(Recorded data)
┄┄┄┄┄┄

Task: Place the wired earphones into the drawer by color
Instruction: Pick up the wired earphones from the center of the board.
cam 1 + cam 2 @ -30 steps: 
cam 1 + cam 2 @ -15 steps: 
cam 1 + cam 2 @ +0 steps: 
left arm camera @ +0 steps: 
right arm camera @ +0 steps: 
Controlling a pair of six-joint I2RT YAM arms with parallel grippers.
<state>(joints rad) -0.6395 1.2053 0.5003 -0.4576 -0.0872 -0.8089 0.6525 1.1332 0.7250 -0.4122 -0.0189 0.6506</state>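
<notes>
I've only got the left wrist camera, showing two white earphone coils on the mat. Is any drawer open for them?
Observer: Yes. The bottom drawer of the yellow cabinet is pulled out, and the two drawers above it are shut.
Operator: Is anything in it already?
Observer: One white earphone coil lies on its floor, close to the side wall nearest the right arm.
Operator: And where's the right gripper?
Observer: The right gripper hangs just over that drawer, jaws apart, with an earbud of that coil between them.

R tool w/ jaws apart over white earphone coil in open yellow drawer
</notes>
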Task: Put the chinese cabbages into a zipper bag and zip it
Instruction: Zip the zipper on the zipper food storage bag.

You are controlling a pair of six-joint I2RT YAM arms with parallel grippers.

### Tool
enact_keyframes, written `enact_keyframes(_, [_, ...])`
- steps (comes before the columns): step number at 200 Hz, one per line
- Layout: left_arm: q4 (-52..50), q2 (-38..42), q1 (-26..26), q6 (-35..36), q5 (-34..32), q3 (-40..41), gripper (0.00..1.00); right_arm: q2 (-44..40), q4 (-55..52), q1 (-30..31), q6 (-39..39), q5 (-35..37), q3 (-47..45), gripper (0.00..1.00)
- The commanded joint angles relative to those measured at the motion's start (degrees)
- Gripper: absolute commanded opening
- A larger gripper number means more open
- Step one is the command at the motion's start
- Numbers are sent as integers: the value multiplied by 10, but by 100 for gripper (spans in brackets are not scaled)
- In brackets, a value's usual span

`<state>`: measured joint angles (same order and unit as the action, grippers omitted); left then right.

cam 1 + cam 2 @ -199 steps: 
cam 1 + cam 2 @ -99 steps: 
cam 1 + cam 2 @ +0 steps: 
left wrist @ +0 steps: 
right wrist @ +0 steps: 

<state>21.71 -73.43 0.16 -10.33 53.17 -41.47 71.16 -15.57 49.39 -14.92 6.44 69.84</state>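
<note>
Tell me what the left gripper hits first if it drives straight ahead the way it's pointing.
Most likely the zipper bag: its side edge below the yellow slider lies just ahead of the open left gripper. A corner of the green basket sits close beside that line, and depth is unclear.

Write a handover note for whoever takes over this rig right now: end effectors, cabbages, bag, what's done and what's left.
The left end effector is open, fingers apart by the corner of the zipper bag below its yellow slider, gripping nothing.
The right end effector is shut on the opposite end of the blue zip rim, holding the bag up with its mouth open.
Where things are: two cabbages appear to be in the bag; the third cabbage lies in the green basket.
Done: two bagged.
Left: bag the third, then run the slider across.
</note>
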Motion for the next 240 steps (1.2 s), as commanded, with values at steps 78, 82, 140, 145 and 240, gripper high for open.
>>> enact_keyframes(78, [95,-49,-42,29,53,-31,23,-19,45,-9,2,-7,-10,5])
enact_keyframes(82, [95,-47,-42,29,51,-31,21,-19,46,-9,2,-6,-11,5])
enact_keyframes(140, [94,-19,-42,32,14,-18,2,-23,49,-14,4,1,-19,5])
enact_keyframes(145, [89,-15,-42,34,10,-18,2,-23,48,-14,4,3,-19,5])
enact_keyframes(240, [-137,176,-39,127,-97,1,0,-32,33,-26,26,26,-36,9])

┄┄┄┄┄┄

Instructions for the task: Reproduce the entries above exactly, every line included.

Exercise response:
Task: Place the wired earphones into the drawer by color
Instruction: Pick up the wired earphones from the center of the board.
cam 1 + cam 2 @ -30 steps: 
cam 1 + cam 2 @ -15 steps: 
cam 1 + cam 2 @ +0 steps: 
left arm camera @ +0 steps: 
right arm camera @ +0 steps: 
Controlling a pair of six-joint I2RT YAM arms with parallel grippers.
<state>(joints rad) -0.6395 1.2053 0.5003 -0.4576 -0.0872 -0.8089 0.6525 1.1332 0.7250 -0.4122 -0.0189 0.6506</state>
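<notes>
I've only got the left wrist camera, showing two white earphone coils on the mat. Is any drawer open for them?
Observer: Yes. The bottom drawer of the yellow cabinet is pulled out, and the two drawers above it are shut.
Operator: Is anything in it already?
Observer: One white earphone coil lies on its floor, close to the side wall nearest the right arm.
Operator: And where's the right gripper?
Observer: The right gripper hangs just over that drawer, jaws apart, with an earbud of that coil between them.

R tool w/ jaws apart over white earphone coil in open yellow drawer
</notes>
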Task: Put the chinese cabbages into a zipper bag and zip it
Instruction: Zip the zipper on the zipper food storage bag.

You are controlling a pair of six-joint I2RT YAM arms with parallel grippers.

### Tool
enact_keyframes, written `enact_keyframes(_, [_, ...])`
- steps (comes before the columns): step number at 200 Hz, one per line
- Layout: left_arm: q4 (-52..50), q2 (-38..42), q1 (-26..26), q6 (-35..36), q5 (-34..32), q3 (-40..41), gripper (0.00..1.00); right_arm: q2 (-44..40), q4 (-55..52), q1 (-30..31), q6 (-39..39), q5 (-35..37), q3 (-47..45), gripper (0.00..1.00)
- The commanded joint angles relative to those measured at the motion's start (degrees)
- Gripper: absolute commanded opening
- A larger gripper number means more open
- Step one is the command at the motion's start
- Numbers are sent as integers: the value multiplied by 10, but by 100 for gripper (spans in brackets are not scaled)
- In brackets, a value's usual span

`<state>`: measured joint angles (same order and unit as the action, grippers omitted); left then right.

cam 1 + cam 2 @ -199 steps: 
cam 1 + cam 2 @ -99 steps: 
cam 1 + cam 2 @ +0 steps: 
left wrist @ +0 steps: 
right wrist @ +0 steps: 

<state>21.71 -73.43 0.16 -10.33 53.17 -41.47 71.16 -15.57 49.39 -14.92 6.44 69.84</state>
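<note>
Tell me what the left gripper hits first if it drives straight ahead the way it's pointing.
Most likely the zipper bag: its side edge below the yellow slider lies just ahead of the open left gripper. A corner of the green basket sits close beside that line, and depth is unclear.

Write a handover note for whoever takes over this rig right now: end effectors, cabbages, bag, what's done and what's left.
The left end effector is open, fingers apart by the corner of the zipper bag below its yellow slider, gripping nothing.
The right end effector is shut on the opposite end of the blue zip rim, holding the bag up with its mouth open.
Where things are: two cabbages appear to be in the bag; the third cabbage lies in the green basket.
Done: two bagged.
Left: bag the third, then run the slider across.
</note>
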Motion for the next 240 steps (1.2 s), as commanded, with values at steps 78, 82, 140, 145 and 240, gripper high for open.
>>> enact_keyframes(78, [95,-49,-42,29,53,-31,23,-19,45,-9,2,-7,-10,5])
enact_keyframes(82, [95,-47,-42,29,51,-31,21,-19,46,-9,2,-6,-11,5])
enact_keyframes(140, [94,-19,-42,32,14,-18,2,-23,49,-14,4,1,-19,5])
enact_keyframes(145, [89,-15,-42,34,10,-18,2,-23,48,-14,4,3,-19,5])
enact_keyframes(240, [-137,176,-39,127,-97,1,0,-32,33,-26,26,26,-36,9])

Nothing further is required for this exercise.